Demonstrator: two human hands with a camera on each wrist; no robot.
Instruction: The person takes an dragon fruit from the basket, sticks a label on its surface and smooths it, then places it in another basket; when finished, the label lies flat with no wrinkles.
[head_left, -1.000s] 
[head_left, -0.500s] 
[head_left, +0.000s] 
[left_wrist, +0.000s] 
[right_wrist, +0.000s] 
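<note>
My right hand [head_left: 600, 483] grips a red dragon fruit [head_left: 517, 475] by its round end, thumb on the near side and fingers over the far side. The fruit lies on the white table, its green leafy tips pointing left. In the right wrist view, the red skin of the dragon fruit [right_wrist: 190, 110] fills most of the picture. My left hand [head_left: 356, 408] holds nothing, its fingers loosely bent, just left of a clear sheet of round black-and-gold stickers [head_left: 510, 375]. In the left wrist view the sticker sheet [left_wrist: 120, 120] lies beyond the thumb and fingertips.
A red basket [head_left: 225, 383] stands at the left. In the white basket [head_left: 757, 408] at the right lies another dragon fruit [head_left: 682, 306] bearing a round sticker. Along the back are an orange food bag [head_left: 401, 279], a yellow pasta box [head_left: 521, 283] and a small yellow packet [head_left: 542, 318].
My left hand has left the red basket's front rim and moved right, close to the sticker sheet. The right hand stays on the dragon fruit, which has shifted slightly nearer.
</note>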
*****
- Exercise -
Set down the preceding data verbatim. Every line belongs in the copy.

- Result for this exercise -
Demonstrator: two human hands with a camera on each wrist; no robot.
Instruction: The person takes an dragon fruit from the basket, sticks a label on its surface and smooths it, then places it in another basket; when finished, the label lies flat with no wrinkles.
[head_left, -1.000s] 
[head_left, -0.500s] 
[head_left, +0.000s] 
[left_wrist, +0.000s] 
[right_wrist, +0.000s] 
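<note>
My right hand [head_left: 600, 483] grips a red dragon fruit [head_left: 517, 475] by its round end, thumb on the near side and fingers over the far side. The fruit lies on the white table, its green leafy tips pointing left. In the right wrist view, the red skin of the dragon fruit [right_wrist: 190, 110] fills most of the picture. My left hand [head_left: 356, 408] holds nothing, its fingers loosely bent, just left of a clear sheet of round black-and-gold stickers [head_left: 510, 375]. In the left wrist view the sticker sheet [left_wrist: 120, 120] lies beyond the thumb and fingertips.
A red basket [head_left: 225, 383] stands at the left. In the white basket [head_left: 757, 408] at the right lies another dragon fruit [head_left: 682, 306] bearing a round sticker. Along the back are an orange food bag [head_left: 401, 279], a yellow pasta box [head_left: 521, 283] and a small yellow packet [head_left: 542, 318].
My left hand has left the red basket's front rim and moved right, close to the sticker sheet. The right hand stays on the dragon fruit, which has shifted slightly nearer.
</note>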

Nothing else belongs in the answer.